Here's an infographic on media consolidation that I ran across recently: http://www.upworthy.com/who-controls-90-of-everything-americans-watch-hear-and-read
posted by ndfine at 10:27 AM on May 3, 2012 [2 favorites]


Infographic on consumer goods
posted by rmhsinc at 10:34 AM on May 3, 2012


Grither, don't forget Unilever!

And the drug companies---whoo!
posted by Ruthless Bunny at 10:35 AM on May 3, 2012 [1 favorite]


I don't have the stats, but I think Proctor & Gamble, Johnson & Johnson and Colgate-Palmolive basically make every brand you find in your local CVS.

Also Unilever, Reckitt Benckiser, Church & Dwight, Estee Lauder, Clorox, L'Oreal...and that's before you get to the pharma companies.

The consumer brand industries aren't nearly as concentrated as the OP's example. You'd have to limit the scope to one particular sub-category like carbonated beverages.

Boeing/Airbus is a good one.

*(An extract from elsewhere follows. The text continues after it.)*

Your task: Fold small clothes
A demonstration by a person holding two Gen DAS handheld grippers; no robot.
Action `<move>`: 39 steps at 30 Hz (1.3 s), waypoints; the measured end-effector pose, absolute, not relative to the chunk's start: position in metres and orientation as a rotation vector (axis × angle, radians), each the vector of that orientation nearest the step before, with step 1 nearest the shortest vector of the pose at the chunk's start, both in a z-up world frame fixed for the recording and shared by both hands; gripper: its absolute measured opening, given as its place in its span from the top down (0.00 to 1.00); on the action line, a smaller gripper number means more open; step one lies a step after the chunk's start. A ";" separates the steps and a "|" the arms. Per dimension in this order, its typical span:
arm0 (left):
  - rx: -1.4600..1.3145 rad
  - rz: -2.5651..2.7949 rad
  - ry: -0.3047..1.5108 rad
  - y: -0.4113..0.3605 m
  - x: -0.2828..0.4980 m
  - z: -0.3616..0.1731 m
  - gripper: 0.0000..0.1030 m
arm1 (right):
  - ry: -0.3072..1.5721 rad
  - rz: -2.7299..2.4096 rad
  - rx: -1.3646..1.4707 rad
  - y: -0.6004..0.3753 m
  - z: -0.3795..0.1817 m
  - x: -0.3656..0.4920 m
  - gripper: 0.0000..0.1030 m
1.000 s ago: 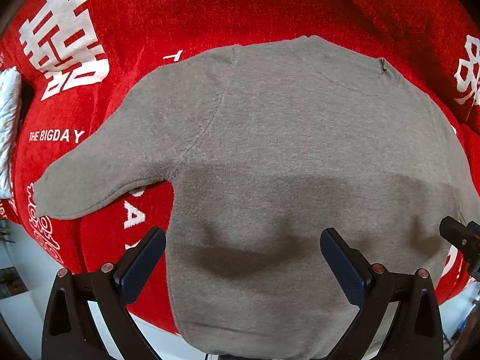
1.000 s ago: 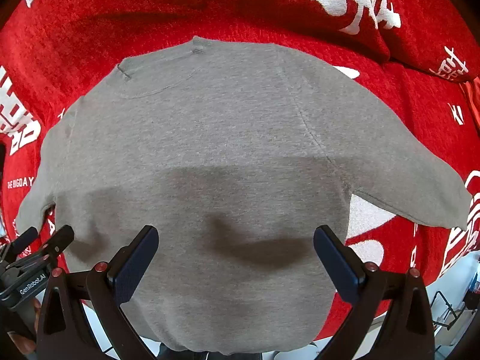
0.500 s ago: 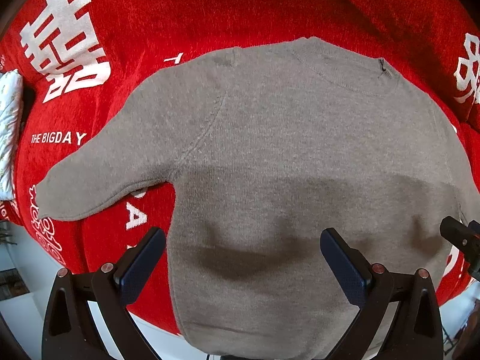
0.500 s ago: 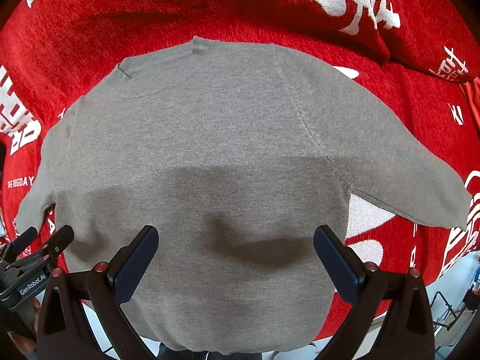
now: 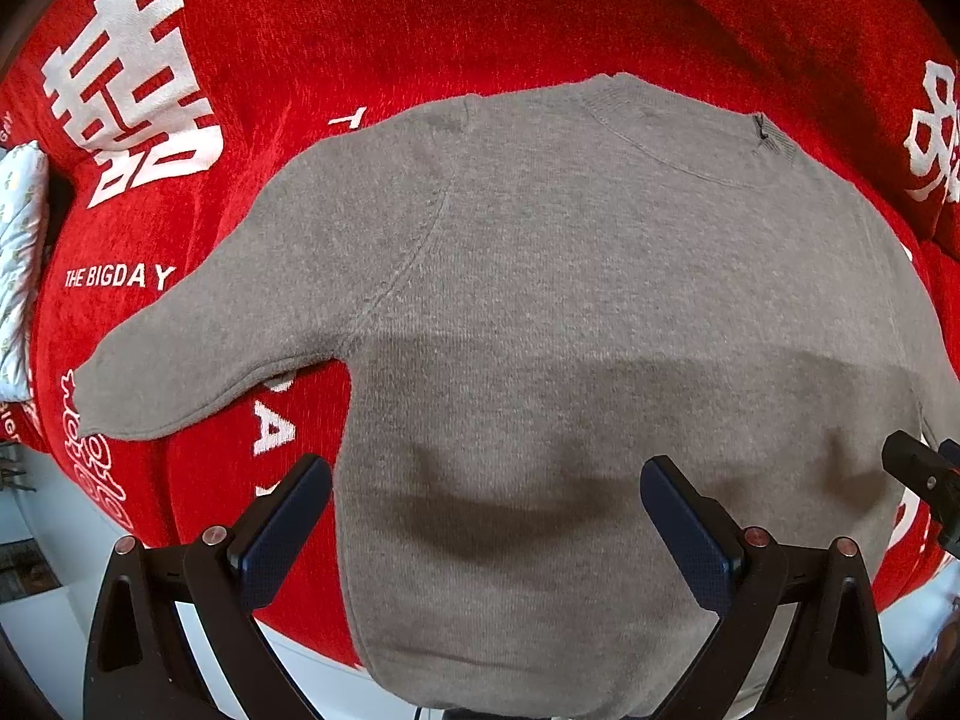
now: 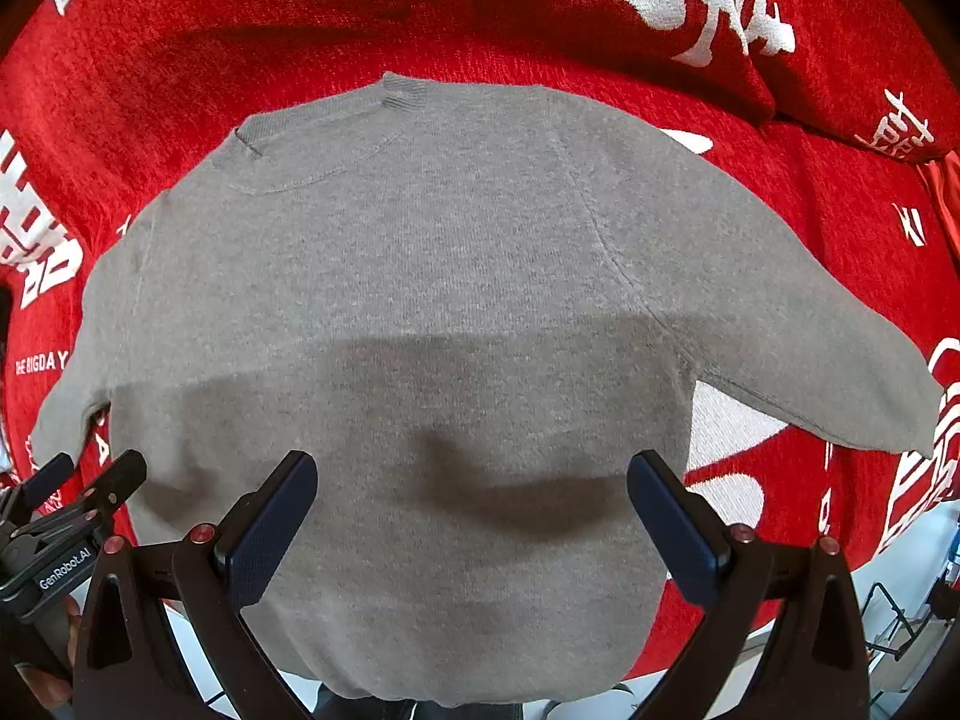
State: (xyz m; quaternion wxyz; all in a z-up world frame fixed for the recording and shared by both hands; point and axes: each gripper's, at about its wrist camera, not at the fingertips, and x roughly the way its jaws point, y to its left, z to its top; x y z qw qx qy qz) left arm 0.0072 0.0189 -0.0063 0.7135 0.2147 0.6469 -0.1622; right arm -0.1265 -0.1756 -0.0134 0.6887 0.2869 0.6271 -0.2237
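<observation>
A grey sweater (image 5: pixel 600 312) lies flat and face-up across the middle of both my views, spread on a red blanket (image 5: pixel 390 18) with white lettering. Its collar sits toward the top of the frame, its hem at the bottom edge, hanging just past the blanket's lower border. In my left view one sleeve (image 5: pixel 240 324) stretches out to the left side; in my right view the other sleeve (image 6: pixel 780 324) reaches to the right side. A dark shadow band crosses the lower half of the sweater.

My left gripper (image 5: pixel 486 516) hangs above the hem area at the bottom of its frame, jaws spread wide and holding nothing. My right gripper (image 6: pixel 474 510) sits likewise at the bottom centre of its frame, jaws wide apart, empty. A pale patterned cloth (image 5: pixel 21 264) shows at the left edge of my left view.
</observation>
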 end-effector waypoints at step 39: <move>0.441 -0.403 1.445 0.030 0.006 -0.006 0.00 | 1.414 -0.511 0.619 -0.160 -0.008 -0.121 0.00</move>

Wireless carriers is a good one. Maybe cable companies, but not so much when you add in the satellite and telco providers. Intel/AMD in microprocessors, but not semiconductors in general.
posted by mullacc at 10:42 AM on May 3, 2012


Unilever also owns Ben & Jerry's
posted by Jon_Evil at 10:45 AM on May 3, 2012


8 companies control 70% of gasoline sales in the US.
posted by nickrussell at 10:45 AM on May 3, 2012


There is no reason why there should be only limited major cleaning product companies.

While there's no controlling reason, like licensed bandwidth in the wireless industry, the effect of slotting fees means that only the product companies that can live with razor-thin profit margins can be successful in the mainstream retail space. And those companies are generally those that can apply economies of scale to the problem, meaning smaller players get crowded out.
posted by Cool Papa Bell at 10:57 AM on May 3, 2012 [1 favorite]


Archer Daniels Midland pretty much controls the entire American corn crop.
posted by Chocolate Pickle at 11:12 AM on May 3, 2012 [1 favorite]


Archer Daniels Midland pretty much controls the entire American corn crop.

That's not actually true. Its market share in the HFCS market, for example, is only about 30-35%. It currently has a similar share of the ethanol market. However, the corn market is the kind of market the Asker is getting at, with a handful of companies (e.g. ADM, ConAgra, Cargill, and a few others) basically controlling the market from production to processing.
posted by jedicus at 11:38 AM on May 3, 2012 [1 favorite]


If you really want a comprehensive answer on this you should probably check out this page from the census bureau. It tells you how concentrated various industries are. Then you could dig deeper on the industries that are really concentrated.
posted by bove at 3:52 PM on May 3, 2012


Best answer: You may want to read the book Cornered.
posted by ropeladder at 6:42 PM on May 3, 2012


Oligopoly Watch was a website devoted to this exact topic. Sadly it's no longer updated or even accessible except through the Wayback machine.